2. The remediation device for groundwater pollution control according to claim 1, characterized in that: The balance disc (801) has a circular cross-section, and several supercharger turbines (802) are arranged at equal angles around its central axis on the upper surface of the balance disc (801).

3. The remediation device for groundwater pollution control according to claim 1, characterized in that: A filter screen (8010) is installed at the V-shaped opening of the guide groove (809) of the protective plate (808).

4. The remediation device for groundwater pollution control according to claim 1, characterized in that: The remediation tank (10) is provided with activated carbon adsorbent (12), chemical remediation layer (13) and bioremediation layer (14) in sequence inside and along the water flow guide path.

5. The remediation device for groundwater pollution control according to claim 4, characterized in that: The activated carbon adsorbent (12) includes activated carbon particles (1205) and a container (1201) for containing the activated carbon particles (1205). The container (1201) is provided with a water passage hole (1202) inside.
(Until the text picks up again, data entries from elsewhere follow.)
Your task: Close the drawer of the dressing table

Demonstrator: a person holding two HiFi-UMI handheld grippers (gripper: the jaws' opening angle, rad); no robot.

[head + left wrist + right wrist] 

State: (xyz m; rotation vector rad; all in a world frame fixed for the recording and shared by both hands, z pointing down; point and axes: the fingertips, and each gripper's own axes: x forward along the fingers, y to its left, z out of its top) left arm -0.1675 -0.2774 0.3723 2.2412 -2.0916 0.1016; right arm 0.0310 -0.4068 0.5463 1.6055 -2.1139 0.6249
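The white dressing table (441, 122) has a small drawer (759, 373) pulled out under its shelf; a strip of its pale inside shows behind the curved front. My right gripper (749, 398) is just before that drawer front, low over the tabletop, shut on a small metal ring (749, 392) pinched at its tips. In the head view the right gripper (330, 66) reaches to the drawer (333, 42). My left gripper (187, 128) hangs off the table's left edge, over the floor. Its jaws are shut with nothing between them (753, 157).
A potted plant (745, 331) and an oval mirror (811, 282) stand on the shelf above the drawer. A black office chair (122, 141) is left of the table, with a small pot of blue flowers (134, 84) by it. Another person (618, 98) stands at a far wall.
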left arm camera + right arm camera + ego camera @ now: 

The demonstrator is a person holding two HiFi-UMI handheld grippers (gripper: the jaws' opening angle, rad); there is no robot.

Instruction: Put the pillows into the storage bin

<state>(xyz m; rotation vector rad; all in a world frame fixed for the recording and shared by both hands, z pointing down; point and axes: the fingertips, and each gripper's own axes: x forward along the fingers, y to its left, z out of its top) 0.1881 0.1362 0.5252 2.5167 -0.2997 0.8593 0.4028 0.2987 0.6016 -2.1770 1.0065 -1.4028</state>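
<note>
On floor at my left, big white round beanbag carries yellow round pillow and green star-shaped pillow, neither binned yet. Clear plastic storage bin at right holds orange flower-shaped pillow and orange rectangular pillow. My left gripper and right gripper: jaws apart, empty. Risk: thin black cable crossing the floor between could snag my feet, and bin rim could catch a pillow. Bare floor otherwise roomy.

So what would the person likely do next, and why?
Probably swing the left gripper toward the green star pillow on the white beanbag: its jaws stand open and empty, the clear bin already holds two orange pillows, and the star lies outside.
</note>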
A vibrating plate (1204) and a driving component (1203) for vibrating the vibrating plate (1204) are fixedly installed on the top of the container (1201).

6. The remediation device for groundwater pollution control according to claim 5, characterized in that: The bottom of the vibrating plate (1204) is provided with several vibrating inserts (1206), and the vibrating inserts (1206) are inserted into the housing (1201) in a serpentine structure.